After Blake/Avon (who never really went away, they're just a bit dormant) I came across Superman/Batman, and...well, I will probably never match the output for that pairing with any other. Because they're not one pairing, they're dozens, depending on which universe you're writing in (you've got continuity comics, various movies, the animated series, different tv shows, oh and Elseworlds). And then it's a different dynamic depending on whether you're writing Superman/Bruce or Batman/Clark or Batman/Kal or Superman/Batman or Clark/Brucie...so many facets to their personalities, so much to play with. A combination of pretty much having written myself into oblivion and some not-very-inspiring canon have cooled me a bit on them, which is probably why AUs and Elseworlds have been getting a lot of my love lately, but there's still so much to write!

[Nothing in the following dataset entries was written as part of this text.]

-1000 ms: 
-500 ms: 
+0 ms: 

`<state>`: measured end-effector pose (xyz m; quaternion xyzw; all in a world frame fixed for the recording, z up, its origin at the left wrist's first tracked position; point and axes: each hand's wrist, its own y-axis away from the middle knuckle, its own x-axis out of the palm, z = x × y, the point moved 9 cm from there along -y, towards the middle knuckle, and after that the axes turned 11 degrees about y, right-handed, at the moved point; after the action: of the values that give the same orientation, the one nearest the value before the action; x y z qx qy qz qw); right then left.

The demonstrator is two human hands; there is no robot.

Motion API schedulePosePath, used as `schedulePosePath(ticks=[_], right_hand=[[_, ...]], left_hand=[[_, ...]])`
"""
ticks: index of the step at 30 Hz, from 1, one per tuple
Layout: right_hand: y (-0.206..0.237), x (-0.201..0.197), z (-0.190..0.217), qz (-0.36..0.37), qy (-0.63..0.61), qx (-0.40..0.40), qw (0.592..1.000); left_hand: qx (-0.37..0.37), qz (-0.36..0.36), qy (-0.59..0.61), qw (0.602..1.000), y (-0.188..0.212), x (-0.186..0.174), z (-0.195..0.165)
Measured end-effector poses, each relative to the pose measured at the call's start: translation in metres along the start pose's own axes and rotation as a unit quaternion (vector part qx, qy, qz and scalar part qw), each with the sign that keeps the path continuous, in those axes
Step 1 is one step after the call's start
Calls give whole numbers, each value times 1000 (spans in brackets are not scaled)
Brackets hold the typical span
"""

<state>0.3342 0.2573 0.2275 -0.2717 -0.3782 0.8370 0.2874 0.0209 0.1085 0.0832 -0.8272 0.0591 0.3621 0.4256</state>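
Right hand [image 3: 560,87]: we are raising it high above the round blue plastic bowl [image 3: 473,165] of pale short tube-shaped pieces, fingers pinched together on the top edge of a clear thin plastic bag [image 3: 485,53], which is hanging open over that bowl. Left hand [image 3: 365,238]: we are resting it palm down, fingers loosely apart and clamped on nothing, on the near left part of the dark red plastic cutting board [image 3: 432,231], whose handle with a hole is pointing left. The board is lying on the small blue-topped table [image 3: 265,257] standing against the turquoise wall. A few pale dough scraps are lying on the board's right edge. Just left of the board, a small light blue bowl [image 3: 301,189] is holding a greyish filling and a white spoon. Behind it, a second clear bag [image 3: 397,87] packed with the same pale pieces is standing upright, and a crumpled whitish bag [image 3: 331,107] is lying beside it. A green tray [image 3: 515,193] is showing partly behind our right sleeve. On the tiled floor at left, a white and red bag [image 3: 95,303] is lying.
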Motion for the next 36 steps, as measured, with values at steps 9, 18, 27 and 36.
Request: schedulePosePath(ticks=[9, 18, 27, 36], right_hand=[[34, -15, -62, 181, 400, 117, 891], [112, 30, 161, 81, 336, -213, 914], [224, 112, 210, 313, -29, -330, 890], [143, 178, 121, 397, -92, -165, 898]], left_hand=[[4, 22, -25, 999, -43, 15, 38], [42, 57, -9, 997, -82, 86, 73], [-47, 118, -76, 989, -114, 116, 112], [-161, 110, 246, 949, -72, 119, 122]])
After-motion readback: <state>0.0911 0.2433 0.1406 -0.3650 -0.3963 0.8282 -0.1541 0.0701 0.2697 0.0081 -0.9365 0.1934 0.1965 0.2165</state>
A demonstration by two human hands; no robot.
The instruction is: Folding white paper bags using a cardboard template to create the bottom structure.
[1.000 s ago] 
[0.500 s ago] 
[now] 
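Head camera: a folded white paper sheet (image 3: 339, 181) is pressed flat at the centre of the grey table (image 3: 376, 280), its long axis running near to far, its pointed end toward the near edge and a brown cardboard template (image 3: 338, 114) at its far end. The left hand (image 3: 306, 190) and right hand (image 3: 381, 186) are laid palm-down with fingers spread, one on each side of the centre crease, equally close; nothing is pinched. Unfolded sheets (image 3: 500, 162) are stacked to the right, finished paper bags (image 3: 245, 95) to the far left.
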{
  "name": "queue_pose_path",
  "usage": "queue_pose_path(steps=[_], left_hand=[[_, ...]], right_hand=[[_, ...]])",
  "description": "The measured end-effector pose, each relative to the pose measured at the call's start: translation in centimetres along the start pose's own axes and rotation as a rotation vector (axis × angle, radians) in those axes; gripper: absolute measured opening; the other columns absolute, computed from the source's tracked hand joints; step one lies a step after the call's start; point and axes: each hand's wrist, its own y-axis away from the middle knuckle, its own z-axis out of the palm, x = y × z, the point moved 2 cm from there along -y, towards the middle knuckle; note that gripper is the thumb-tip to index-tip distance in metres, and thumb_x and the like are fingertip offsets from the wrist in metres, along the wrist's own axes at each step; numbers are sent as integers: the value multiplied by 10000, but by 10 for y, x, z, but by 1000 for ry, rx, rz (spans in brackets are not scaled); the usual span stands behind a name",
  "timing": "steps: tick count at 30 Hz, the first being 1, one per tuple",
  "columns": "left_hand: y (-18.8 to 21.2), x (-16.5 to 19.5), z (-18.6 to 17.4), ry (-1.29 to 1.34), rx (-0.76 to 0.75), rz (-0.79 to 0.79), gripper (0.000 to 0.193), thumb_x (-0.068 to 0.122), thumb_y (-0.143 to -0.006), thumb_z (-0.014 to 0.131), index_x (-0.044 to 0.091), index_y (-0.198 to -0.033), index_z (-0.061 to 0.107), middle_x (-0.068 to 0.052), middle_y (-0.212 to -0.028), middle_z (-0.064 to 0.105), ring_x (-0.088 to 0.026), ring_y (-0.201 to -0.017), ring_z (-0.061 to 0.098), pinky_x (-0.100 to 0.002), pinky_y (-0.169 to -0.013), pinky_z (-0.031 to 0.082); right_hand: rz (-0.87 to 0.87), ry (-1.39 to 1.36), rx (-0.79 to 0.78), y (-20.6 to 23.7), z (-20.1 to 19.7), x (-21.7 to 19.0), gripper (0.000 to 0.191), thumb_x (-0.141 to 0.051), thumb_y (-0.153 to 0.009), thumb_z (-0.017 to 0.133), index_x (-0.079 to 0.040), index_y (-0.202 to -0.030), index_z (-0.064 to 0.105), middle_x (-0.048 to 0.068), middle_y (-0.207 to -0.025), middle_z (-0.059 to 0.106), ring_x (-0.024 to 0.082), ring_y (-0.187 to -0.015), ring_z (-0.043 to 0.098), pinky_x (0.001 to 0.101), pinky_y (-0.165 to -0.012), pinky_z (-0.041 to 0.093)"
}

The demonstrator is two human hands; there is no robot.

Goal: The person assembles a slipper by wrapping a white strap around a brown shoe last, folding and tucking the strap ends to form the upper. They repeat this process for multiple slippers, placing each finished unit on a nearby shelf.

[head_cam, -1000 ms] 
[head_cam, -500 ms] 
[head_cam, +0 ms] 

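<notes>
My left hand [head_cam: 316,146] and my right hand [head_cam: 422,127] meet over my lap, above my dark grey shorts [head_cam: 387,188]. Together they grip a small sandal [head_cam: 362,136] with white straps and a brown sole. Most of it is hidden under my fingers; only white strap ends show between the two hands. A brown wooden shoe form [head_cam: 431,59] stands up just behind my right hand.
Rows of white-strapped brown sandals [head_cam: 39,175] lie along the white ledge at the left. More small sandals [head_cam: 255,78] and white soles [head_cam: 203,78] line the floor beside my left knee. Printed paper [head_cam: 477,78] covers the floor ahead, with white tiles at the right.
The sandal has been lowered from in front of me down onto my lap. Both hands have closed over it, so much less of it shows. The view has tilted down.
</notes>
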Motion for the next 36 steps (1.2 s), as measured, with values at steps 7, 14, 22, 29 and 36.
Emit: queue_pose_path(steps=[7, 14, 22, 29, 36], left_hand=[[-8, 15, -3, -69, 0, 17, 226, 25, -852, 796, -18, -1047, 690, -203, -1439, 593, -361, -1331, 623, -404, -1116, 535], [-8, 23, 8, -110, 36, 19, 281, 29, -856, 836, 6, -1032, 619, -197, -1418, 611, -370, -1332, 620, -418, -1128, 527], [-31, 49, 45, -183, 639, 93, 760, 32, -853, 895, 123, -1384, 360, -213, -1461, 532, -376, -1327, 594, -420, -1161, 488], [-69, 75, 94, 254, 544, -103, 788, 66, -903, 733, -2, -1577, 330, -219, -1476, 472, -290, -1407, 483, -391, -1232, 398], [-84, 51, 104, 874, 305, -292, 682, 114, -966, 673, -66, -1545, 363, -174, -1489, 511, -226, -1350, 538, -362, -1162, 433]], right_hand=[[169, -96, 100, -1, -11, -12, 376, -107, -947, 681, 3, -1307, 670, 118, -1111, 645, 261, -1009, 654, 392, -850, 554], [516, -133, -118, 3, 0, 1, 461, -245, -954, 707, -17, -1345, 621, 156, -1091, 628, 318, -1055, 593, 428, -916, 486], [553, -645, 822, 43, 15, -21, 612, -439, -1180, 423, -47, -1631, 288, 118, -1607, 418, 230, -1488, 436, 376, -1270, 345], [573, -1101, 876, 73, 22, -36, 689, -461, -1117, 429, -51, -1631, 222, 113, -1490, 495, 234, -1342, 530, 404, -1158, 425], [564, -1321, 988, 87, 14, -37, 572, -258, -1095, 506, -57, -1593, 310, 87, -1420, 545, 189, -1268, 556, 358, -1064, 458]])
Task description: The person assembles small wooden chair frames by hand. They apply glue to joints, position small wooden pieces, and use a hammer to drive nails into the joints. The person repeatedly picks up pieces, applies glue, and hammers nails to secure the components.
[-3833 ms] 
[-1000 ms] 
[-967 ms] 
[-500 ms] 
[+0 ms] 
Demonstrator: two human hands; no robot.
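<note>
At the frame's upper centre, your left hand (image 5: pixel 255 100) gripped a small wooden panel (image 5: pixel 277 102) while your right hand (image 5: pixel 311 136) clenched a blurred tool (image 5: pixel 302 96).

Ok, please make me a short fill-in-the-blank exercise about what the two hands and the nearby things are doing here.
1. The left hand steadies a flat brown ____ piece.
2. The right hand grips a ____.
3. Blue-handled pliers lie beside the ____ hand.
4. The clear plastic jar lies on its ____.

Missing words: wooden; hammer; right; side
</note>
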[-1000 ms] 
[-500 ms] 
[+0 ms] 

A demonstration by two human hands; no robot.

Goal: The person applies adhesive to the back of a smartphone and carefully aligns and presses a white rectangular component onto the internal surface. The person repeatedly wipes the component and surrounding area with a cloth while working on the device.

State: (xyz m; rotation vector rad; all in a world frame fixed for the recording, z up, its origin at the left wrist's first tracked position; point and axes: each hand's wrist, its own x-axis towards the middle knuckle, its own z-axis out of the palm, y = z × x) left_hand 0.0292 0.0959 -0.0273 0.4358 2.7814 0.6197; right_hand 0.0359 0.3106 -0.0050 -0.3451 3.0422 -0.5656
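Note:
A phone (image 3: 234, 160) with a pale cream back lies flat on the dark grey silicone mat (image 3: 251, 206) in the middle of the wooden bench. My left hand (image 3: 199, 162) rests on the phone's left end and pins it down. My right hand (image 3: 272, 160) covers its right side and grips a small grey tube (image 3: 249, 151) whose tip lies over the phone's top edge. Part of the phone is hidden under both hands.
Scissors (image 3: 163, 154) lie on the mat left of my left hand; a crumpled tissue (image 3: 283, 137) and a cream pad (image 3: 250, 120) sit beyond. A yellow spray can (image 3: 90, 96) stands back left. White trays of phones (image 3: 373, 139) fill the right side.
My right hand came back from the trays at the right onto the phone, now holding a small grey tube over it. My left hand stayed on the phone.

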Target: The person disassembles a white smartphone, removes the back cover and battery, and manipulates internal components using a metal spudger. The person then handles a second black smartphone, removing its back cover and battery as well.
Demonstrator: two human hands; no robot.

Clark/Bruce were my one and only writing OTP for...probably six years or so. Then about a year ago I managed to pick up two other OTPs I really wanted to write for simultaneously. I saw Hobbit and fell in love with Thorin and Bilbo and Thorin/Bilbo, and curiosity about Martin Freeman's acting led me (very belatedly) to Sherlock and then to Holmes/Watson in general, because I am insatiable about characters and must inhale every bit of canon I can about them, which is very dangerous when you run into things like Clark/Bruce or Lancelot/Arthur or Holmes/Watson! I'm now in the middle of watching the 1980s Granada series with Jeremy Brett (lovely, lovely, Jeremy Brett), with plans to watch the 1980s Soviet version as well as Ghibli's Sherlock Hound. So they should keep me busy for a while, I think... Thorin/Bilbo has less meat to it than the other two, but on the other hand I have plans for continuing my current AU decades into the future of Middle Earth for them, so that well is unlikely to run dry anything very soon either. So much still to write...this makes me terribly happy!